◆ **PROBLEM TO SOLVE**:
Would you output each record exactly as it stands?

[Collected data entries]
[Start of Attachment]

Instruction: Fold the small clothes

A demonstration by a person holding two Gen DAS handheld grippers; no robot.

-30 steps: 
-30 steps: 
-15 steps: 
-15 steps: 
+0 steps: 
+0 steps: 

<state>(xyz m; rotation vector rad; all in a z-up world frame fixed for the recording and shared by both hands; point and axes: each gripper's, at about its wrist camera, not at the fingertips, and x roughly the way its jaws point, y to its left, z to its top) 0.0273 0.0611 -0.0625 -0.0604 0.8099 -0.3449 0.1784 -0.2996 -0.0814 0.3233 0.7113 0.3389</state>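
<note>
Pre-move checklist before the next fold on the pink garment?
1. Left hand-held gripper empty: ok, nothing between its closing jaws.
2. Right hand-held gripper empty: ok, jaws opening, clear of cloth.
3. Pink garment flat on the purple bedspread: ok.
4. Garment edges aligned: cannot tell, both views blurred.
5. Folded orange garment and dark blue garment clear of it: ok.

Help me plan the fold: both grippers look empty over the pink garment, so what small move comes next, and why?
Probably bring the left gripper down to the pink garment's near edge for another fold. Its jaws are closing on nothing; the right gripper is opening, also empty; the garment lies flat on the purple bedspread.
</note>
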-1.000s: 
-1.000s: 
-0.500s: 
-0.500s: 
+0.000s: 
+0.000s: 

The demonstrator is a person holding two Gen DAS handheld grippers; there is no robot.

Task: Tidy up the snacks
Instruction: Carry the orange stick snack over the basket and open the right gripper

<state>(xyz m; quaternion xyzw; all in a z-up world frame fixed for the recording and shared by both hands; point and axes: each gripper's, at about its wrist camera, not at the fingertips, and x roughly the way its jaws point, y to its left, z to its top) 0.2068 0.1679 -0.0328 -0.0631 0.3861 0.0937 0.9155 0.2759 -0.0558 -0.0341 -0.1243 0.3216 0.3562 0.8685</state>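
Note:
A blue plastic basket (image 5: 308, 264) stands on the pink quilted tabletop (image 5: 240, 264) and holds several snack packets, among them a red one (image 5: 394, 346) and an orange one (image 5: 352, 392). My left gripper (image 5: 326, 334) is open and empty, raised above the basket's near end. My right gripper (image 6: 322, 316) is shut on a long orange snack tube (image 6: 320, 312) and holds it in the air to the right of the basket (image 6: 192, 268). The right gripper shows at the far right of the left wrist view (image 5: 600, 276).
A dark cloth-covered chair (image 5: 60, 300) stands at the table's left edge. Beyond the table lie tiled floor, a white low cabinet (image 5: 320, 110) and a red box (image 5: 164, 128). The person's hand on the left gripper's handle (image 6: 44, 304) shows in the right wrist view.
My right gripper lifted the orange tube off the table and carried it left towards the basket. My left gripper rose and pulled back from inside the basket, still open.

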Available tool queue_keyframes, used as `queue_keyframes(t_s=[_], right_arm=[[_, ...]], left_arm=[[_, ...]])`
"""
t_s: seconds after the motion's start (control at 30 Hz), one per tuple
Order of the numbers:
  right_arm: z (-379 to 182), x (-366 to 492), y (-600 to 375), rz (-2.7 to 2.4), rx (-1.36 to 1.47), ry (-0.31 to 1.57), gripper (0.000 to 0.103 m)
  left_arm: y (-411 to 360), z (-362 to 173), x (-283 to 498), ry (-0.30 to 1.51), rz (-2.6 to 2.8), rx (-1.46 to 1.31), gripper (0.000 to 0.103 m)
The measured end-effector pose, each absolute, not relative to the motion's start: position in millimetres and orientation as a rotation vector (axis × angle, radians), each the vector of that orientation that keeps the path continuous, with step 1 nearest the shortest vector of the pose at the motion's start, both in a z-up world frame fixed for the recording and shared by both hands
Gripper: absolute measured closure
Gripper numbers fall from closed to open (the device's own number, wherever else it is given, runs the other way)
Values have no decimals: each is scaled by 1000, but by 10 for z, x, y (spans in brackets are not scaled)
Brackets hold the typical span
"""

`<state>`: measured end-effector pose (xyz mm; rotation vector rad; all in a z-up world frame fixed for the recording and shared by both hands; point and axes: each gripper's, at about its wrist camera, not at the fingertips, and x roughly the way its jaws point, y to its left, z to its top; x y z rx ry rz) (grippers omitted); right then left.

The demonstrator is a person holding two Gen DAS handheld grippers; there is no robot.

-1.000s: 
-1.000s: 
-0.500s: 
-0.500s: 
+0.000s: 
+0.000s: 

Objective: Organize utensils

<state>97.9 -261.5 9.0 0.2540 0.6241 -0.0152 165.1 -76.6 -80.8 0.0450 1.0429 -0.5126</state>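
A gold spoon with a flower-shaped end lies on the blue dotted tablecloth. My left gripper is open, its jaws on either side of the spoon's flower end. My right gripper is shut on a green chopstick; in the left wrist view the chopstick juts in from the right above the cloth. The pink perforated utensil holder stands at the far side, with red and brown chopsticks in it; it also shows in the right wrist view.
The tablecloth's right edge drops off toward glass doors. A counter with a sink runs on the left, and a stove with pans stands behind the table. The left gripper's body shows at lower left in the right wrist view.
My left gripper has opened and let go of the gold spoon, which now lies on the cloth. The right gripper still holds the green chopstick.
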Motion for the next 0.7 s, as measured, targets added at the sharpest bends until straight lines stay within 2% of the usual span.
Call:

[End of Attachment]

◆ **RESPONSE TO THE TASK**:
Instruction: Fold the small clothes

A demonstration by a person holding two Gen DAS handheld grippers; no robot.

-30 steps: 
-30 steps: 
-15 steps: 
-15 steps: 
+0 steps: 
+0 steps: 

<state>(xyz m; rotation vector rad; all in a z-up world frame fixed for the recording and shared by both hands; point and axes: each gripper's, at about its wrist camera, not at the fingertips, and x roughly the way its jaws point, y to its left, z to its top) 0.0273 0.0611 -0.0625 -0.0604 0.8099 -0.3449 0.1784 -0.2996 -0.0814 0.3233 0.7113 0.3389</state>
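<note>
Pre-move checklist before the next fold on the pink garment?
1. Left hand-held gripper empty: ok, nothing between its closing jaws.
2. Right hand-held gripper empty: ok, jaws opening, clear of cloth.
3. Pink garment flat on the purple bedspread: ok.
4. Garment edges aligned: cannot tell, both views blurred.
5. Folded orange garment and dark blue garment clear of it: ok.

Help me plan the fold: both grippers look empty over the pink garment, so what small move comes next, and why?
Probably bring the left gripper down to the pink garment's near edge for another fold. Its jaws are closing on nothing; the right gripper is opening, also empty; the garment lies flat on the purple bedspread.
</note>
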-1.000s: 
-1.000s: 
-0.500s: 
-0.500s: 
+0.000s: 
+0.000s: 

The demonstrator is a person holding two Gen DAS handheld grippers; there is no robot.

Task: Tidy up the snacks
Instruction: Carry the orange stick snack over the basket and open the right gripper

<state>(xyz m; quaternion xyzw; all in a z-up world frame fixed for the recording and shared by both hands; point and axes: each gripper's, at about its wrist camera, not at the fingertips, and x roughly the way its jaws point, y to its left, z to its top) 0.2068 0.1679 -0.0328 -0.0631 0.3861 0.0937 0.9155 0.2759 -0.0558 -0.0341 -0.1243 0.3216 0.3562 0.8685</state>
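Note:
A blue plastic basket (image 5: 308, 264) stands on the pink quilted tabletop (image 5: 240, 264) and holds several snack packets, among them a red one (image 5: 394, 346) and an orange one (image 5: 352, 392). My left gripper (image 5: 326, 334) is open and empty, raised above the basket's near end. My right gripper (image 6: 322, 316) is shut on a long orange snack tube (image 6: 320, 312) and holds it in the air to the right of the basket (image 6: 192, 268). The right gripper shows at the far right of the left wrist view (image 5: 600, 276).
A dark cloth-covered chair (image 5: 60, 300) stands at the table's left edge. Beyond the table lie tiled floor, a white low cabinet (image 5: 320, 110) and a red box (image 5: 164, 128). The person's hand on the left gripper's handle (image 6: 44, 304) shows in the right wrist view.
My right gripper lifted the orange tube off the table and carried it left towards the basket. My left gripper rose and pulled back from inside the basket, still open.
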
Available tool queue_keyframes, used as `queue_keyframes(t_s=[_], right_arm=[[_, ...]], left_arm=[[_, ...]])`
"""
t_s: seconds after the motion's start (control at 30 Hz), one per tuple
Order of the numbers:
  right_arm: z (-379 to 182), x (-366 to 492), y (-600 to 375), rz (-2.7 to 2.4), rx (-1.36 to 1.47), ry (-0.31 to 1.57), gripper (0.000 to 0.103 m)
  left_arm: y (-411 to 360), z (-362 to 173), x (-283 to 498), ry (-0.30 to 1.51), rz (-2.6 to 2.8), rx (-1.46 to 1.31), gripper (0.000 to 0.103 m)
The measured end-effector pose, each absolute, not relative to the motion's start: position in millimetres and orientation as a rotation vector (axis × angle, radians), each the vector of that orientation that keeps the path continuous, with step 1 nearest the shortest vector of the pose at the motion's start, both in a z-up world frame fixed for the recording and shared by both hands
Gripper: absolute measured closure
Gripper numbers fall from closed to open (the device's own number, wherever else it is given, runs the other way)
Values have no decimals: each is scaled by 1000, but by 10 for z, x, y (spans in brackets are not scaled)
Brackets hold the typical span
"""

`<state>`: measured end-effector pose (xyz mm; rotation vector rad; all in a z-up world frame fixed for the recording and shared by both hands; point and axes: each gripper's, at about its wrist camera, not at the fingertips, and x roughly the way its jaws point, y to its left, z to its top; x y z rx ry rz) (grippers omitted); right then left.

The demonstrator is a person holding two Gen DAS handheld grippers; there is no robot.

-1.000s: 
-1.000s: 
-0.500s: 
-0.500s: 
+0.000s: 
+0.000s: 

Objective: Organize utensils

<state>97.9 -261.5 9.0 0.2540 0.6241 -0.0152 165.1 -76.6 -80.8 0.0450 1.0429 -0.5126</state>
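A gold spoon with a flower-shaped end lies on the blue dotted tablecloth. My left gripper is open, its jaws on either side of the spoon's flower end. My right gripper is shut on a green chopstick; in the left wrist view the chopstick juts in from the right above the cloth. The pink perforated utensil holder stands at the far side, with red and brown chopsticks in it; it also shows in the right wrist view.
The tablecloth's right edge drops off toward glass doors. A counter with a sink runs on the left, and a stove with pans stands behind the table. The left gripper's body shows at lower left in the right wrist view.
My left gripper has opened and let go of the gold spoon, which now lies on the cloth. The right gripper still holds the green chopstick.
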Motion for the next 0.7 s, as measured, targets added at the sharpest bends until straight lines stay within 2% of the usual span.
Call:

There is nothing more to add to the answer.